Approximately one million people in the UK are served by private water supplies (PWS) where main municipal water supply system connection is not practical or where PWS is the preferred option. Chronic exposure to contaminants in PWS may have adverse effects on health. South West England is an area with elevated arsenic concentrations in groundwater and over 9000 domestic dwellings here are supplied by PWS. There remains uncertainty as to the extent of the population exposed to arsenic (As), and the factors predicting such exposure. We describe a hazard assessment model based on simplified geology with the potential to predict exposure to As in PWS. Households with a recorded PWS in Cornwall were recruited to take part in a water sampling programme from 2011 to 2013. Bedrock geologies were aggregated and classified into nine Simplified Bedrock Geological Categories (SBGC), plus a cross-cutting “mineralized” area.
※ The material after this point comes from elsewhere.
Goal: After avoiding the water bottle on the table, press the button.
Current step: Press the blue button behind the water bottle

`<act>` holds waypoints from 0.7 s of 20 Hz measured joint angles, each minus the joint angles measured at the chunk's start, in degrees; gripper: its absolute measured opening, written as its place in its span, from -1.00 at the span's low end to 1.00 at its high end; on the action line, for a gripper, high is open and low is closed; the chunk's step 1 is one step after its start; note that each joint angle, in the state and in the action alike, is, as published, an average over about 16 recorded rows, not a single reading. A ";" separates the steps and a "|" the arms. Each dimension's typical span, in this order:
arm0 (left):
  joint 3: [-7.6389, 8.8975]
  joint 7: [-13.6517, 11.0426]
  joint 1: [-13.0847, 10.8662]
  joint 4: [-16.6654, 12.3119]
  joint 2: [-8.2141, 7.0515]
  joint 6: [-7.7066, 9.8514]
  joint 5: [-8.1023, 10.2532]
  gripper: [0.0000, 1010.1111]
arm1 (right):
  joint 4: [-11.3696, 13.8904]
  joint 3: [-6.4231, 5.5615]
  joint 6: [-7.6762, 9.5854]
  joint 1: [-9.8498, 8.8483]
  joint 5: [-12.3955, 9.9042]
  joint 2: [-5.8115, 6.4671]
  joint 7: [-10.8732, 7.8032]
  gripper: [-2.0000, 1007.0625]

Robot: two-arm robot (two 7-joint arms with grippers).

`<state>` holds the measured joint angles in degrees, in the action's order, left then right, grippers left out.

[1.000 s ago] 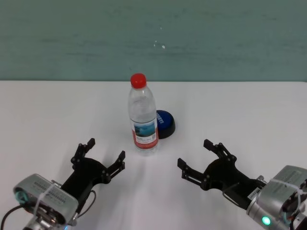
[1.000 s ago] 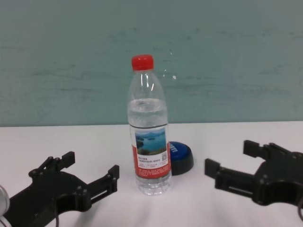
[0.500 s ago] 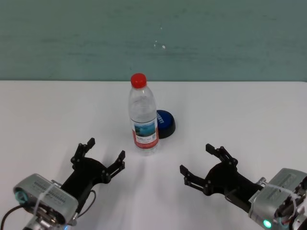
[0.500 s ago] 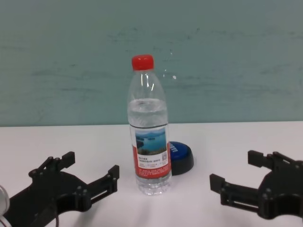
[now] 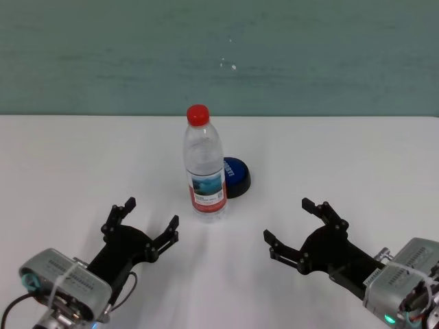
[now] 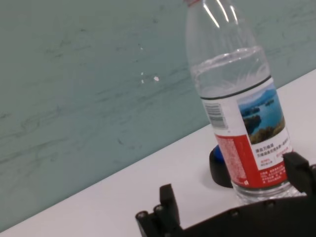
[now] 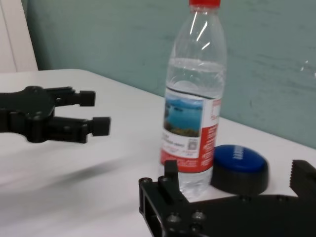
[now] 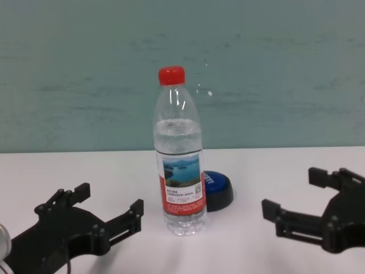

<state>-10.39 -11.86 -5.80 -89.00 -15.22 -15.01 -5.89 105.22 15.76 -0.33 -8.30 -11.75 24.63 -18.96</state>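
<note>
Right gripper [image 5: 306, 221], jaws spread, is being drawn rightward, away from water bottle [image 5: 204, 164]; button [image 5: 235, 175] unpressed. Left gripper [image 5: 143, 221] parked, spread.

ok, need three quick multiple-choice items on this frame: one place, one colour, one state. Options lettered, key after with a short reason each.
1. Where is the low round blue-topped button relative to the tall clear plastic water bottle?
A. Behind it, toward the robot's right
B. In front of it
C. Far off to its left

2. What colour is the bottle's screw cap?
A. Blue
B. Red
C. White

3. What state is the right claw in?
A. Shut on the bottle
B. Pressing the button
C. Open, holding nothing

Key: 1 A, the button peeks out past the bottle's far right side. 2 B, the cap shows red in head and chest views. 3 C, its fingers are spread above the flat white table.
</note>
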 joint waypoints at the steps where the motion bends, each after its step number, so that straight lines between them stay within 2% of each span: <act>1: 0.00 0.00 0.00 0.00 0.00 0.00 0.00 0.98 | 0.15 -0.18 -0.01 -0.08 0.00 0.03 -0.03 0.99; 14: 0.00 0.00 0.00 0.00 0.00 0.00 0.00 0.98 | 0.02 -2.58 -0.05 -0.38 -1.89 0.36 -0.51 0.99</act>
<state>-10.39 -11.86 -5.80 -89.00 -15.22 -15.01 -5.89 105.24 13.18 -0.37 -8.68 -13.64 24.99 -19.47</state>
PWS were sampled by random selection within SBGCs and some 508 households volunteered for the study. Transformations of the data were explored to estimate the distribution of As concentrations for PWS by SBGC. Using the distribution per SBGC, we predict the proportion of dwellings that would be affected by high concentrations and rank the geologies according to hazard. Within most SBGCs, As concentrations were found to have log-normal distributions. Across these areas, the proportion of dwellings predicted to have drinking water over the prescribed concentration value (PCV) for As ranged from 0% to 20%. From these results, a pilot predictive model was developed calculating the proportion of PWS above the PCV for As and hazard ranking supports local decision making and prioritization. With further development and testing, this can help local authorities predict the number of dwellings that might fail the PCV for As, based on bedrock geology. The model presented here for Cornwall could be applied in areas with similar geologies. Application of the method requires independent validation and further groundwater-derived PWS sampling on other geological formations.